Anxiety in the perinatal period

Anxiety is something we all experience from time to time. It includes both physical sensations and emotional reactions. Anxiety is a response to a situation we might see as a threat to us or a situation we feel we have no control over, for example moving house, being in a difficult relationship or giving birth. In these situations it's understandable to be worried and you may even find it hard to sleep, concentrate or eat for a brief period. These feelings of worry usually stop when the situation has resolved.

What you need to know

  • Tip 1

    We know that manageable levels of anxiety can be helpful in certain situations such as in emergencies or when we need to meet a deadline; we all have different tolerance to stress/anxiety. However if your feelings of anxiety are very strong or last a long time you need to access help to learn how to deal with it.

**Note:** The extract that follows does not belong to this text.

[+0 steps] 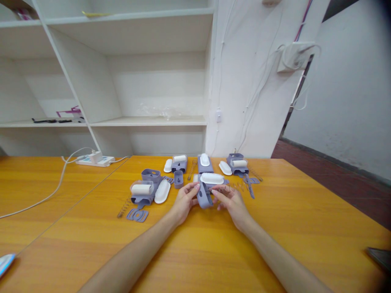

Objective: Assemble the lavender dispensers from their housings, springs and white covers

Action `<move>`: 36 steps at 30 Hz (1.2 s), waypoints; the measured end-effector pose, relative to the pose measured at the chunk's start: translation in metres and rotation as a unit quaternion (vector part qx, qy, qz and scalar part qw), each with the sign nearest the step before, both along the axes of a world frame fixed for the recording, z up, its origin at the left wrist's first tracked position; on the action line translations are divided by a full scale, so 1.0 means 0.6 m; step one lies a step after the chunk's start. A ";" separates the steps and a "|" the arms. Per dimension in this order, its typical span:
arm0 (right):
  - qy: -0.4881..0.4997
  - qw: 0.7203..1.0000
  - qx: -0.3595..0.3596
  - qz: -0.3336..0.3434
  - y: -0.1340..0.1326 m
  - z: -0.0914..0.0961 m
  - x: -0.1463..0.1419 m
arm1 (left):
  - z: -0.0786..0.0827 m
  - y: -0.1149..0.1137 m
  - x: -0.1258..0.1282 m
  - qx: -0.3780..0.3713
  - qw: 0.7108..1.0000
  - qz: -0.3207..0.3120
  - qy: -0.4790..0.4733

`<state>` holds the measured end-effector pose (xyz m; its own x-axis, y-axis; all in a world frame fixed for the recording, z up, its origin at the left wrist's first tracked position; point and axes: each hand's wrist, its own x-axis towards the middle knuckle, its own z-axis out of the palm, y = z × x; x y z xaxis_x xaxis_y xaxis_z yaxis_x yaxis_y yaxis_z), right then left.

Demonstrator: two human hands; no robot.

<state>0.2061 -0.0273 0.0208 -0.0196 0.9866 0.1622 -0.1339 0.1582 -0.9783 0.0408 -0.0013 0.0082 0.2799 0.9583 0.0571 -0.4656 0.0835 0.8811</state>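
Note:
My left hand (pixel 185 202) grips a grey-purple plastic housing (pixel 204 196) with an oval hole, tilted up above the table. At its open right side, the fingers of my right hand (pixel 232 204) are pinched together; what they hold is too small to make out. Just behind the housing lies a white oval bristled brush head (pixel 212 178). Loose wire springs (pixel 238 186) rest beyond my right hand, near a thin grey-purple strip (pixel 249 187). To the left of my hands are another white oval piece (pixel 162 191) and a small grey-purple cup (pixel 178 179).
Similar part sets stand around: a roller unit (pixel 142 191) at left, another (pixel 179 162) behind, a third (pixel 239 166) at right. Flat grey-purple rings (pixel 137 215) and a spring (pixel 124 207) lie at left. A power strip (pixel 95 159) sits before white shelves (pixel 149 121).

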 end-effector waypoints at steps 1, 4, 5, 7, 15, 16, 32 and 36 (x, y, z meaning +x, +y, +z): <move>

    Perinatal anxiety is anxiety experienced during pregnancy or in the year after childbirth. You might hear it called:

     

    - prenatal or antenatal anxiety if you experience anxiety during pregnancy

    - postnatal anxiety if you experience it after giving birth

    - some women may have severe anxiety around childbirth also known as tokophobia

    - you may experience panic attacks

    - if your anxiety leads you to experience unwelcome thoughts, images, urges or doubts, or there are repetitive activities that you feel you have to do you may have Obsessive Compulsive Disorder.

     

    Many women experience anxiety during the perinatal period. The National Institute for Health and Care Excellence (NICE) suggests that 13% of women experience anxiety during pregnancy, this is higher than figures for depression. Perinatal anxiety is less well known about, but far more prevalent that we had first thought.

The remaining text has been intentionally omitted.